§ Exercise brief:
Your job is to return every line of the listing holding the string "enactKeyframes".

______

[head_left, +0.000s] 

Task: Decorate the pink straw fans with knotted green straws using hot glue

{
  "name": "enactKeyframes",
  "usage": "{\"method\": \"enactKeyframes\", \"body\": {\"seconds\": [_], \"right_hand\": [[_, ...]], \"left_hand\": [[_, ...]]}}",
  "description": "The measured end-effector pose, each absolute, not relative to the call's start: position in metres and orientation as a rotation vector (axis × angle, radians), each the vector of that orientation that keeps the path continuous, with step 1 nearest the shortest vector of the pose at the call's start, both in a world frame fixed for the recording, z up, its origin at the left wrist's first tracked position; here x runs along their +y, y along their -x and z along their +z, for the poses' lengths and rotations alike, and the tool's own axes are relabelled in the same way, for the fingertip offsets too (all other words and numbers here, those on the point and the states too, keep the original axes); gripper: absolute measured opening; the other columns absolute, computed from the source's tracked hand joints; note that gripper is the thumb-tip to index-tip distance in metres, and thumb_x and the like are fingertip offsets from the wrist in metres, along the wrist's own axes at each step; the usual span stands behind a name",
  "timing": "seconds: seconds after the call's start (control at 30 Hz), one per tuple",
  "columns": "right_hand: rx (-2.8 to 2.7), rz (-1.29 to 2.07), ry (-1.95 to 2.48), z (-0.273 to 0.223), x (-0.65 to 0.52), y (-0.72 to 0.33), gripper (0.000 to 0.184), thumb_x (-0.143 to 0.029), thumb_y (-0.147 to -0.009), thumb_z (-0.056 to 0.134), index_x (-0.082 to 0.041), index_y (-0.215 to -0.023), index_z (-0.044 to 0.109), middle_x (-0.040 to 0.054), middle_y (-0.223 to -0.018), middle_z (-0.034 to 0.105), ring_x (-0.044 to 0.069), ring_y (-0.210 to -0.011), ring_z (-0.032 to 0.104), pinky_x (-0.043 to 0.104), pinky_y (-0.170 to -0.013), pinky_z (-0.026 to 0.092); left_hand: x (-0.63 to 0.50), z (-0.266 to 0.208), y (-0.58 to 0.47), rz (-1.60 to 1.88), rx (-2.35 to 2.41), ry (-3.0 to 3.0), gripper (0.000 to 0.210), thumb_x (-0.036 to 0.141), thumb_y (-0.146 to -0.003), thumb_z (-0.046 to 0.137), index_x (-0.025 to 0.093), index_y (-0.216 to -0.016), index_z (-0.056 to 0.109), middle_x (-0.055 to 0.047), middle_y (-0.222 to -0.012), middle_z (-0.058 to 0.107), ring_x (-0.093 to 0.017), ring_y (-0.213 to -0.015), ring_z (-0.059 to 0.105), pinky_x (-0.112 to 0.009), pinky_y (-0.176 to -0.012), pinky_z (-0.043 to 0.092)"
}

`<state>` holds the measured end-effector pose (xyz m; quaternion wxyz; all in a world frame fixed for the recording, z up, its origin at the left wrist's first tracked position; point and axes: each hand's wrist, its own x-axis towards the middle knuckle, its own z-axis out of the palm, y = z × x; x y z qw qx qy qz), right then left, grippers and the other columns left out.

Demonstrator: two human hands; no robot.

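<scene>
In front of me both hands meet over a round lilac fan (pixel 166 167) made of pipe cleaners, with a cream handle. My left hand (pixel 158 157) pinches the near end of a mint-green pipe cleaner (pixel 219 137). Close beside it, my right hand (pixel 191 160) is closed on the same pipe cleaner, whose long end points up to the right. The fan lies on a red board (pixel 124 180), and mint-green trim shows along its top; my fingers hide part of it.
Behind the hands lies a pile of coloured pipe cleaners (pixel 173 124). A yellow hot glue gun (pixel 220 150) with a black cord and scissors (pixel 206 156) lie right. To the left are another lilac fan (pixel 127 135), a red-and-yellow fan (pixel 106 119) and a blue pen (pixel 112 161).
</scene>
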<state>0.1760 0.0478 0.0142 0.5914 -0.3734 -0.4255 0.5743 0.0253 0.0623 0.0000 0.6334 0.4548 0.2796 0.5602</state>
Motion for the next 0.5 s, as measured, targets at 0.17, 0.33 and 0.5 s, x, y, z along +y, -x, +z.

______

§ Task output:
  "name": "enactKeyframes",
  "usage": "{\"method\": \"enactKeyframes\", \"body\": {\"seconds\": [_], \"right_hand\": [[_, ...]], \"left_hand\": [[_, ...]]}}",

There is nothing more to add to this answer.